For European organizations, the exploitation of CVE-2025-5862 poses significant risks. The Tenda AC7 router is commonly used in small to medium-sized enterprises and residential environments, which may have less rigorous network security controls. Compromise of these routers could lead to unauthorized access to internal networks, data exfiltration, or disruption of business operations. Given the router's VPN configuration functionality is affected, attackers might manipulate VPN user lists to gain unauthorized remote access, undermining secure communications. This is particularly concerning for organizations relying on PPTP VPNs for remote connectivity, despite PPTP's known weaknesses. The vulnerability could also be leveraged as a foothold for broader attacks, including lateral movement and deployment of malware or ransomware. The high severity and remote exploitability without authentication mean that attackers can target vulnerable devices en masse, potentially impacting critical infrastructure or sensitive data within European organizations. Furthermore, the public availability of exploit code increases the likelihood of opportunistic attacks, especially against organizations that have not updated or replaced vulnerable devices.
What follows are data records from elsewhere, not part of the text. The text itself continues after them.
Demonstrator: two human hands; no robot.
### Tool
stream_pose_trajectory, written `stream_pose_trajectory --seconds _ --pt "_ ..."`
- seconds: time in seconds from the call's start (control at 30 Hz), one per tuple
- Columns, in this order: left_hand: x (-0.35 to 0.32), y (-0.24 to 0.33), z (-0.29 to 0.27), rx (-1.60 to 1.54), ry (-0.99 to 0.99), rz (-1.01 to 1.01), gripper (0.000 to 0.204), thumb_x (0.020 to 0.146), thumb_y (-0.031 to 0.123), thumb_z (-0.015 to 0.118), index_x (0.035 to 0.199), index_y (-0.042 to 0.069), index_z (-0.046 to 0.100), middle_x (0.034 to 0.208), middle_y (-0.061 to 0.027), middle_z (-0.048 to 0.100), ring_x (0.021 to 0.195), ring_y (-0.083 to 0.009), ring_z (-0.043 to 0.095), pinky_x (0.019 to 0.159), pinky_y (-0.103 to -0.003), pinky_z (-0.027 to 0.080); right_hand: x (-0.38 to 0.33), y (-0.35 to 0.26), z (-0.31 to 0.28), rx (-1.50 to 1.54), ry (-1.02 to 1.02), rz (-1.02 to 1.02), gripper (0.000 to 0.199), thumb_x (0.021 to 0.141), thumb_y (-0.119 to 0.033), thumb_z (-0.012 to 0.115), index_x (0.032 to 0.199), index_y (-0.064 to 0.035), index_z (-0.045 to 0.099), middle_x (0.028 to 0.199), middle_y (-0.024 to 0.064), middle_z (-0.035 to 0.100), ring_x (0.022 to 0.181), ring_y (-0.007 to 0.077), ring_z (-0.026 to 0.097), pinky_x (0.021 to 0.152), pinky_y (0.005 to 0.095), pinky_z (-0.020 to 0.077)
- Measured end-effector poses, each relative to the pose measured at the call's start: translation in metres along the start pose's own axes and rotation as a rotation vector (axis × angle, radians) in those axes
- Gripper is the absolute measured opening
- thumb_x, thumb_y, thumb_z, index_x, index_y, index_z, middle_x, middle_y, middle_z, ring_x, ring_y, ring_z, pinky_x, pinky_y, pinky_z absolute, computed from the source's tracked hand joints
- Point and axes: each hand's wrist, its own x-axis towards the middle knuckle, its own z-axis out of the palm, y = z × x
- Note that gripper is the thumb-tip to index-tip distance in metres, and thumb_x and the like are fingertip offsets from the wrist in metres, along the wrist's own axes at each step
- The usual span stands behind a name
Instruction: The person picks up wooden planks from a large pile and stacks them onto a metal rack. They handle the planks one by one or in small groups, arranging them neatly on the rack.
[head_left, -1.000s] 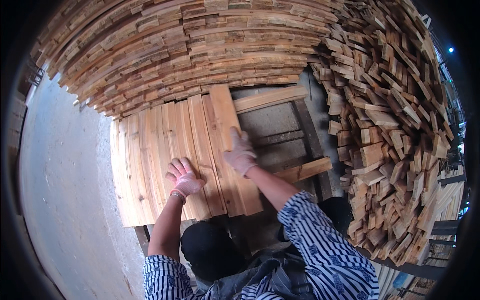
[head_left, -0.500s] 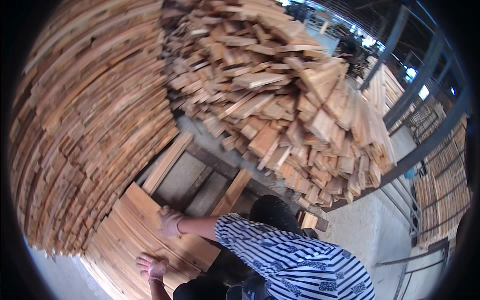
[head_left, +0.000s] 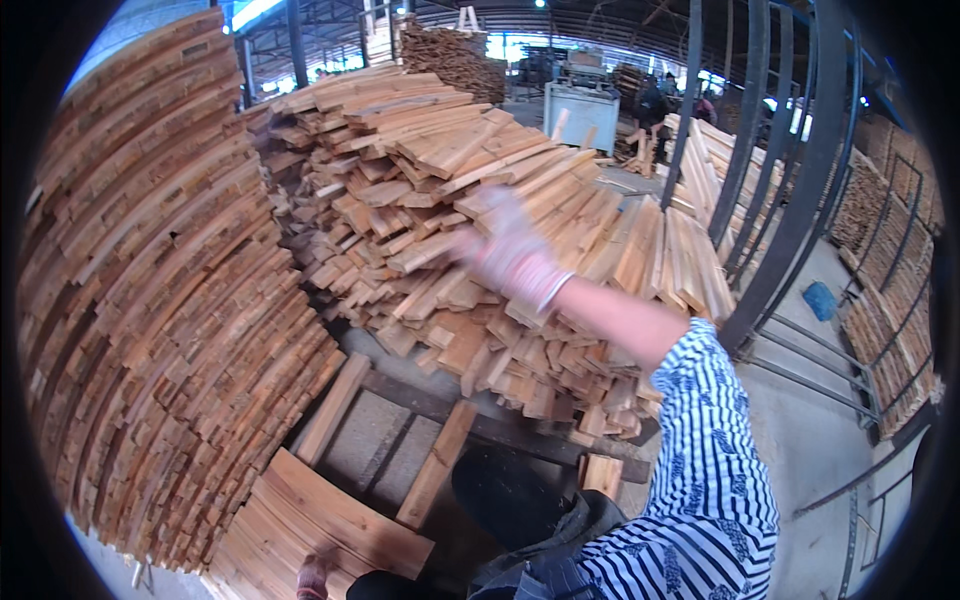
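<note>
My right hand (head_left: pixel 515 250), in a pale knitted glove, reaches out over a large heap of loose wooden planks (head_left: pixel 440 330). Its fingers are spread, blurred by motion, and hold nothing I can see. Down at the lower edge, my gloved left hand (head_left: pixel 312 578) rests on a layer of wooden boards (head_left: pixel 300 520) laid side by side. Only part of that hand shows; it looks flat on the wood. Beyond these boards, wooden bearers (head_left: pixel 437 465) lie across a dark frame on the floor.
A tall, tight stack of boards (head_left: pixel 160 320) rises at the left. Dark metal posts (head_left: pixel 745 150) stand to the right of the heap. Farther back are a light-blue machine cabinet (head_left: pixel 582 115) and more timber piles. A blue object (head_left: pixel 820 300) lies on the concrete floor.
My right hand has lifted off the boards and swung forward and right over the heap. My left hand stays on the boards. The view has tilted up, showing more of the hall.
</note>
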Motion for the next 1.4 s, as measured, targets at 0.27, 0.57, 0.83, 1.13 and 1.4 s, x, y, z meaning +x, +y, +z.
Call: stream_pose_trajectory --seconds 0.27,0.57,0.83,1.13,1.4 --pt "0.024 0.348 -0.116 -0.535 0.129 0.296 0.061 0.093 0.028 0.065 0.145 -0.002 0.050 0.141 -0.0169 0.059 0.130 -0.0241 0.056 0.108 -0.034 0.044 0.074 0.134 0.055 0.387 -0.007 1.088 0.106 0.092 -0.073 0.043 0.159 0.0046 0.015 0.161 0.0295 0.028 0.150 0.0406 0.029 0.121 0.0427 0.0276" --pt "0.116 0.706 -0.196 -0.744 0.236 0.673 0.060 0.101 0.028 0.061 0.152 0.006 0.039 0.142 -0.0151 0.054 0.127 -0.0244 0.055 0.107 -0.031 0.045 0.101 0.142 0.072 0.398 0.034 1.321 0.111 0.073 -0.060 0.078 0.157 -0.0042 0.030 0.160 0.0340 0.018 0.139 0.0484 0.040 0.113 0.0493 0.0378" --pt "0.180 0.796 -0.127 -0.133 0.546 0.653 0.081 0.092 0.050 0.065 0.158 0.018 0.029 0.163 -0.0225 0.028 0.143 -0.0313 0.044 0.117 -0.040 0.036 0.092 0.152 0.089 0.442 0.043 1.330 0.116 0.075 -0.065 0.075 0.160 -0.0061 0.023 0.158 0.0387 0.007 0.137 0.0529 0.041 0.113 0.0492 0.0397" --pt "0.098 0.816 -0.082 0.214 0.292 0.738 0.095 0.090 0.064 0.061 0.156 0.005 0.028 0.160 -0.0333 0.020 0.129 -0.0384 0.057 0.099 -0.037 0.054 0.043 0.247 0.026 0.640 -0.158 1.125 0.105 0.084 -0.062 0.066 0.157 0.0007 0.027 0.158 0.0299 0.032 0.144 0.0413 0.039 0.118 0.0411 0.0320" --pt "0.162 0.823 -0.073 0.058 0.404 0.665 0.091 0.091 0.065 0.059 0.159 0.013 0.031 0.160 -0.0329 0.022 0.149 -0.0440 0.027 0.122 -0.044 0.026 0.044 0.204 0.015 0.503 -0.132 1.181 0.109 0.081 -0.049 0.077 0.160 -0.0033 0.019 0.162 0.0263 0.023 0.143 0.0387 0.040 0.116 0.0411 0.0362"
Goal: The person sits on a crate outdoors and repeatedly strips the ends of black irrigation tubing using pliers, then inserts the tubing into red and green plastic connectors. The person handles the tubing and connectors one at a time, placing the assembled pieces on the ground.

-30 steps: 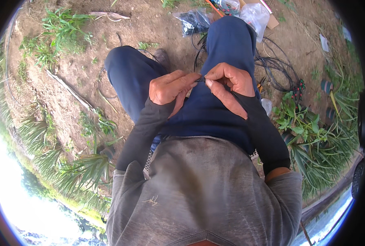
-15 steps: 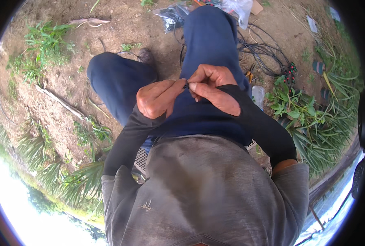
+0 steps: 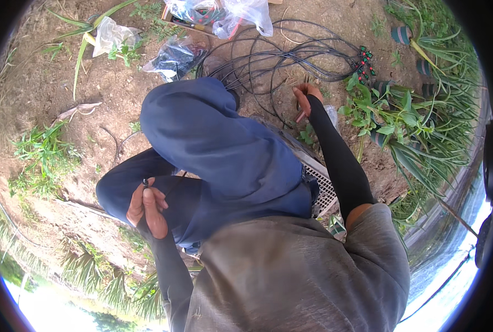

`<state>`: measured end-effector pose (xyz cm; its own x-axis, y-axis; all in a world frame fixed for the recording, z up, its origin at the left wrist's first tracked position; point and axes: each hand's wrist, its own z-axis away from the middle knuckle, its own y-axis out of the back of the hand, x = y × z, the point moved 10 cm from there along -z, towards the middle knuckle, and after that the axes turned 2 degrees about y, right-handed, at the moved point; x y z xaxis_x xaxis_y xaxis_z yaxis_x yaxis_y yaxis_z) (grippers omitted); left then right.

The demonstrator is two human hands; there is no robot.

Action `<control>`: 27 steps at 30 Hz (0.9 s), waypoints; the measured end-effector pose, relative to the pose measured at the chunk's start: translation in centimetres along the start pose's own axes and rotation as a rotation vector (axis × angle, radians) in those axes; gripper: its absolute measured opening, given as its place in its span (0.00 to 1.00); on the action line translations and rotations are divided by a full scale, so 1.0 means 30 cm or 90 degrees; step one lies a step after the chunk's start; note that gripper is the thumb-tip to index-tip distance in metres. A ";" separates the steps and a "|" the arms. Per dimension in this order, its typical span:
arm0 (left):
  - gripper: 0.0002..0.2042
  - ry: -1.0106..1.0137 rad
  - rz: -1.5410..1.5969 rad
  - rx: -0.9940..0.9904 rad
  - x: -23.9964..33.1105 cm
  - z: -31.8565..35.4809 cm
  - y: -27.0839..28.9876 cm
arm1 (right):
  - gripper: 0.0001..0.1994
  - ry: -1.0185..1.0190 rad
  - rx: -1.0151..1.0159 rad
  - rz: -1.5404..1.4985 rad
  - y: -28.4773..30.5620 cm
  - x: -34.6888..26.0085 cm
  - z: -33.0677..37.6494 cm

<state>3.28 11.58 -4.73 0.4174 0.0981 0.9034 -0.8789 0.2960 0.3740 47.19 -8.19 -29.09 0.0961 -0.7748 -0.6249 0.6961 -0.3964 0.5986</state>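
This is an outdoor garden or planting plot, with bare brown soil (image 3: 47, 94) as the ground and tufts of green grass (image 3: 41, 160) at nine o'clock. At twelve o'clock a tangle of thin black irrigation tubing (image 3: 290, 55) lies on the dirt beside crumpled clear plastic bags (image 3: 241, 14). Broad-leaved green weeds (image 3: 390, 116) and long strap-like green plants (image 3: 451, 72) crowd the two and three o'clock side.

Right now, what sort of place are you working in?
Outdoors, probably a garden or planting plot: bare soil, leafy green plants, and a tangle of thin black tubing on the ground near the right hand.
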 end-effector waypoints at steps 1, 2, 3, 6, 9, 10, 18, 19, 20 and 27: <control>0.12 0.034 0.020 0.008 -0.032 -0.009 0.007 | 0.18 -0.117 -0.003 0.064 -0.024 0.189 -0.051; 0.13 0.056 0.043 0.014 -0.056 -0.017 0.010 | 0.20 -0.129 -0.001 0.105 -0.043 0.307 -0.101; 0.13 0.080 0.069 0.020 -0.079 -0.024 0.011 | 0.21 -0.145 0.010 0.178 -0.067 0.398 -0.148; 0.14 0.119 0.055 0.033 -0.102 -0.032 0.021 | 0.23 -0.289 -0.093 0.140 -0.167 0.603 -0.190; 0.15 0.123 0.030 0.010 -0.086 -0.051 0.014 | 0.25 -0.397 -0.076 0.170 -0.167 0.626 -0.178; 0.15 0.114 0.026 0.001 -0.077 -0.061 0.008 | 0.26 -0.363 -0.038 0.200 -0.146 0.596 -0.191; 0.15 0.136 0.029 -0.010 0.009 -0.115 -0.044 | 0.29 -0.420 -0.065 -0.060 -0.253 0.823 -0.262; 0.15 0.142 0.029 -0.019 0.023 -0.115 -0.055 | 0.30 -0.523 -0.029 -0.326 -0.300 0.872 -0.226; 0.15 0.147 0.038 -0.027 0.037 -0.114 -0.065 | 0.31 -0.456 -0.040 -0.364 -0.303 0.853 -0.226; 0.15 0.184 0.197 -0.157 0.129 -0.072 -0.103 | 0.35 0.132 -0.203 -0.624 -0.042 0.033 0.103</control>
<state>8.11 13.11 -2.85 0.2228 0.4658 0.8564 -0.9057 0.4239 0.0050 44.23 -9.97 -28.91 -0.5123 -0.0733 -0.8557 0.6867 -0.6333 -0.3569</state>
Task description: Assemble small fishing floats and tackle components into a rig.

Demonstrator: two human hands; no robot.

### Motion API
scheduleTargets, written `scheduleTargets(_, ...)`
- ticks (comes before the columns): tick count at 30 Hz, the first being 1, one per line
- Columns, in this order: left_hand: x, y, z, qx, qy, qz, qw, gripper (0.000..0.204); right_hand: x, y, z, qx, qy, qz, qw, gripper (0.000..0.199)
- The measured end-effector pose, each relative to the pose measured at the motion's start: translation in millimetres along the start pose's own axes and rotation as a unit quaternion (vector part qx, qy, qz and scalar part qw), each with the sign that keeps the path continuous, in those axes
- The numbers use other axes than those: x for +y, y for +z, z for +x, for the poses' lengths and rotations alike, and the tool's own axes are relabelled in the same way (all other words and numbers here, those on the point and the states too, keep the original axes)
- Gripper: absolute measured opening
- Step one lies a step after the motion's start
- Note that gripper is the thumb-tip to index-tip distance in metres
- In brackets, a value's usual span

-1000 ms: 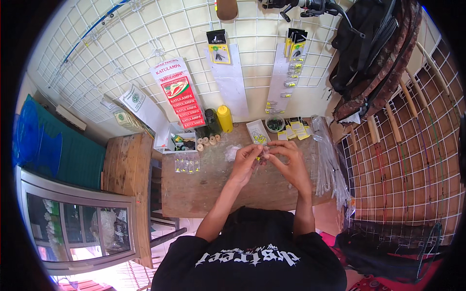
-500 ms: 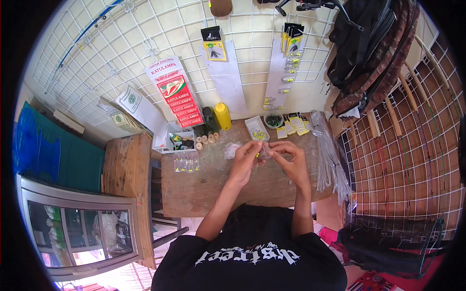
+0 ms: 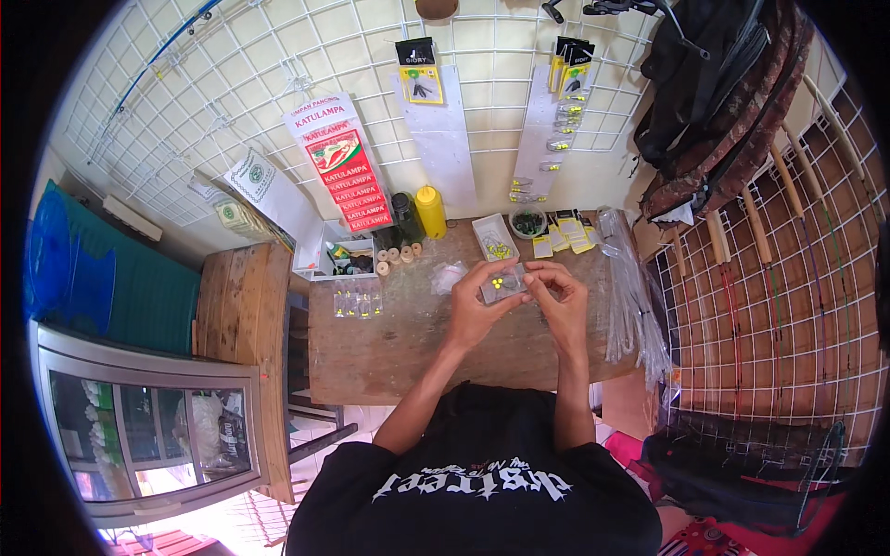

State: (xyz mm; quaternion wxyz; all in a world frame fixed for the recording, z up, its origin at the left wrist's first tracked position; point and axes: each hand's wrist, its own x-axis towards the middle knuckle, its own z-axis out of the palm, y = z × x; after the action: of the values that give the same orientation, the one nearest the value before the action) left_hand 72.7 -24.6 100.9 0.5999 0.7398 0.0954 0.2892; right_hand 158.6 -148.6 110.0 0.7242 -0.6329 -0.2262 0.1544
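A small clear plastic bag (image 3: pixel 505 289) with a few yellow pieces inside is stretched between my two hands over the table. My left hand (image 3: pixel 473 311) grips its left side, the fingers curled around the top edge. On the other side, my right hand (image 3: pixel 562 302) pinches the bag's right edge between thumb and fingers. Just beyond my hands stands a white tray (image 3: pixel 484 229) holding small yellow-headed pieces. Crumpled clear plastic (image 3: pixel 448 277) lies left of my left hand. Several filled small bags (image 3: pixel 358 299) lie in a row farther left.
At the back are a yellow squeeze bottle (image 3: pixel 430 213), pale round spools (image 3: pixel 394 258), a divided white box (image 3: pixel 313 275), a round tub (image 3: pixel 527 223) and yellow cards (image 3: pixel 569 233). Long plastic sleeves (image 3: pixel 626 287) hang over the right edge. A backpack (image 3: pixel 714 130) hangs at upper right.
The bag has turned flatter toward me, so the yellow pieces inside show clearly. My hands have tilted with it, and the whole view has shifted slightly.
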Motion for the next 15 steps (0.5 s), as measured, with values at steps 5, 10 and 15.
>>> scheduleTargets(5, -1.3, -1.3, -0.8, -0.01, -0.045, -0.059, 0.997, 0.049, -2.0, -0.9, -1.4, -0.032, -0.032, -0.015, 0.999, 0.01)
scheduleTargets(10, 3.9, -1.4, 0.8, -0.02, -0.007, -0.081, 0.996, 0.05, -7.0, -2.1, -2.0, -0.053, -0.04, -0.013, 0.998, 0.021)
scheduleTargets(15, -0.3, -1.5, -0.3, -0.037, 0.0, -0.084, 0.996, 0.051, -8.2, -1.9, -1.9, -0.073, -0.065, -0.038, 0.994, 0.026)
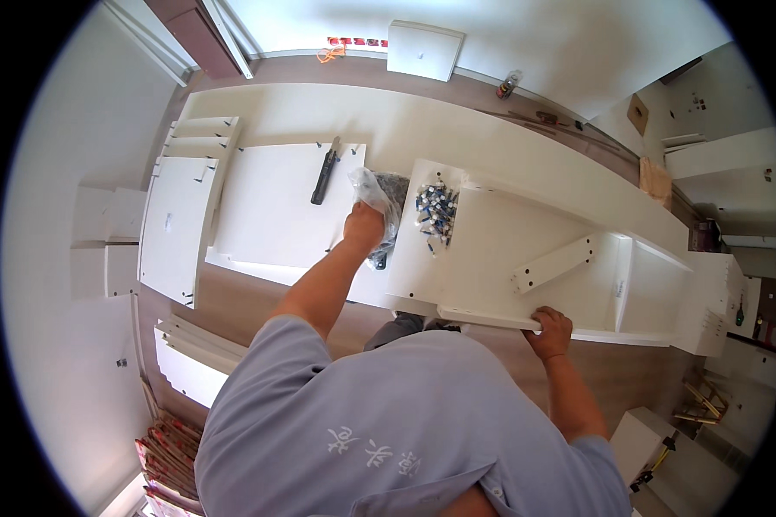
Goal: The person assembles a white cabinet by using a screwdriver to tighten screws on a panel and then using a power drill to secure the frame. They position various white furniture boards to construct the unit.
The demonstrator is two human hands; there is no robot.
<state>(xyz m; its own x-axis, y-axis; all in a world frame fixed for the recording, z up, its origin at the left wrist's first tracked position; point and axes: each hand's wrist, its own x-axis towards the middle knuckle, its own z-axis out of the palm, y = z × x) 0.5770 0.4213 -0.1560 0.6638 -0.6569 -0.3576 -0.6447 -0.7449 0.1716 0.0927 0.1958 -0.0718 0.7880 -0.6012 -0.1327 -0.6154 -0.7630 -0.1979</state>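
Head view: hands are working apart. Left hand is touching bag, lying left of fittings; fingers are hiding, grip unclear. Right hand is gripping frame at its near edge. Bag swinging right could be scattering loose fittings; uneven pressing could be tipping frame.

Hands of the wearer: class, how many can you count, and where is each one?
2. The left hand is at the clear plastic bag; the right hand is on the near edge of the white frame. No others show.
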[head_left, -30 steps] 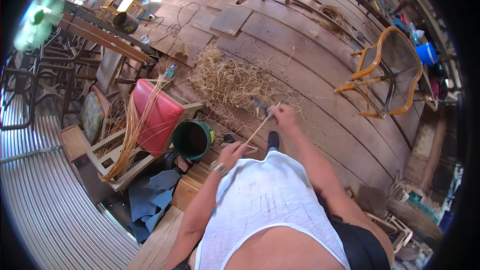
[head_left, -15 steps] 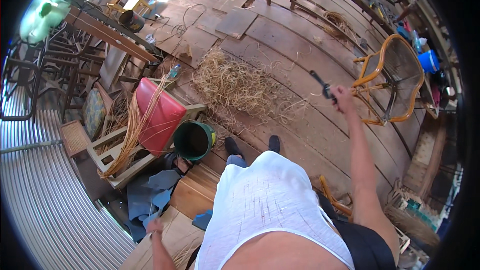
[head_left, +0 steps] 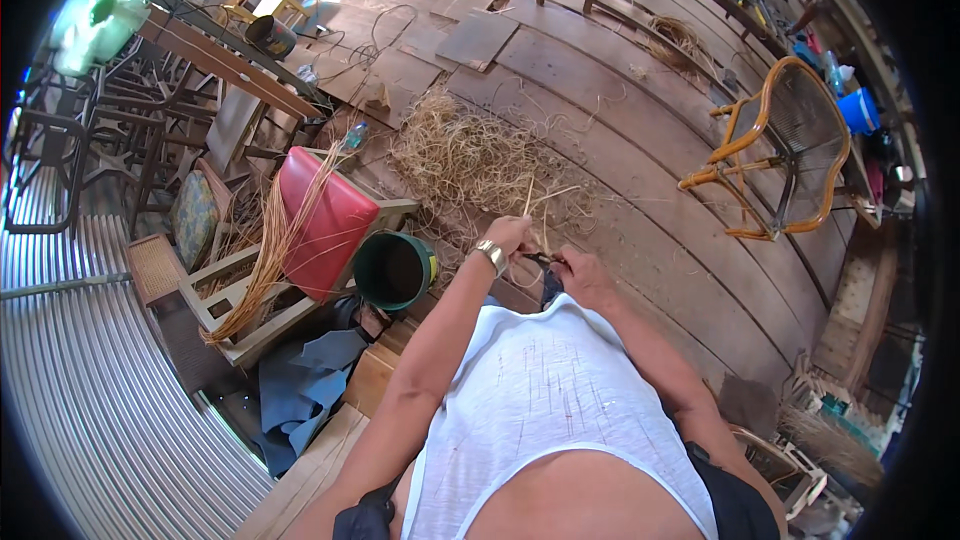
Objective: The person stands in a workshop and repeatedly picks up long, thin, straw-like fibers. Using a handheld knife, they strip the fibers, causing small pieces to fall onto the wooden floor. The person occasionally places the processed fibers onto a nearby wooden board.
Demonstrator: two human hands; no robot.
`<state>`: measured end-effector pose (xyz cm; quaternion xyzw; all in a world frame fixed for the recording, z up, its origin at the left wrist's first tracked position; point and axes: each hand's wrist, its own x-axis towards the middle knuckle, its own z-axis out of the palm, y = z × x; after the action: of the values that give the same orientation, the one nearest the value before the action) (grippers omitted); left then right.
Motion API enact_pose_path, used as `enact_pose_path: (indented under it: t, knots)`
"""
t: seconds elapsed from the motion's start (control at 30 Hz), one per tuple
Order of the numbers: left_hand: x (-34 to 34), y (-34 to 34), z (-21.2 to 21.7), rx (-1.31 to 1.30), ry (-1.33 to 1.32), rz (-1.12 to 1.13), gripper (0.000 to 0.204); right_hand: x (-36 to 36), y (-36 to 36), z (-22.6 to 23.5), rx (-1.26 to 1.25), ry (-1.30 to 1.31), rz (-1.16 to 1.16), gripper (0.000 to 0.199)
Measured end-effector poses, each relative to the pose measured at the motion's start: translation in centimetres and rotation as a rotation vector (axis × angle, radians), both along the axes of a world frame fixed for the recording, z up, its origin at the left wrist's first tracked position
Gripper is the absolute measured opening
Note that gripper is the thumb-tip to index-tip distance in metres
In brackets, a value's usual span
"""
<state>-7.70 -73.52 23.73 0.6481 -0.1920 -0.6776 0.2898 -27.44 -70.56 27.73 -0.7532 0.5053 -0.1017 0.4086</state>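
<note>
In front of my waist, my left hand [head_left: 510, 235], with a metal band at its wrist, is closed around a few pale cane strips [head_left: 529, 198]. The strips stick up and outward from the fingers. Close beside it, my right hand [head_left: 588, 278] is wrapped around a small dark hand tool [head_left: 543, 258], whose exact kind is too small to make out. The tool's tip reaches the strips near the left fingers. Beyond both hands a tangled heap of cane shavings [head_left: 460, 155] lies on the floor.
A green bucket [head_left: 392, 270] stands left of my feet. Next to it a red-padded chair [head_left: 318, 225] lies tipped, long cane strands [head_left: 262, 285] draped over it. A rattan chair [head_left: 790, 150] stands at the right. Corrugated metal sheeting [head_left: 110, 390] runs along the left.
My right hand has come in from the far right with the dark tool. My left hand has moved up from the lower left, and both now meet at the cane strips before my waist.
</note>
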Motion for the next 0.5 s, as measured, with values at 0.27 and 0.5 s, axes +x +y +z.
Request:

To mitigate CVE-2025-5862, European organizations should prioritize the following actions: 1) Immediately identify and inventory all Tenda AC7 routers running firmware version 15.03.06.44 within their networks. 2) Apply any available firmware updates or patches from Tenda as soon as they are released. In the absence of official patches, consider disabling the PPTP VPN functionality or the vulnerable /goform/setPptpUserList endpoint if possible. 3) Restrict remote management access to the router, ideally limiting it to trusted IP addresses or disabling remote administration entirely. 4) Implement network segmentation to isolate vulnerable devices from critical network segments, reducing the potential impact of compromise. 5) Monitor network traffic for unusual activity related to PPTP VPN connections or attempts to access the vulnerable endpoint. 6) Consider replacing Tenda AC7 devices with more secure alternatives if patching is not feasible or timely. 7) Educate IT staff about the risks associated with PPTP VPNs and encourage migration to more secure VPN protocols such as OpenVPN or IPsec. 8) Employ intrusion detection/prevention systems (IDS/IPS) to detect exploitation attempts targeting this vulnerability.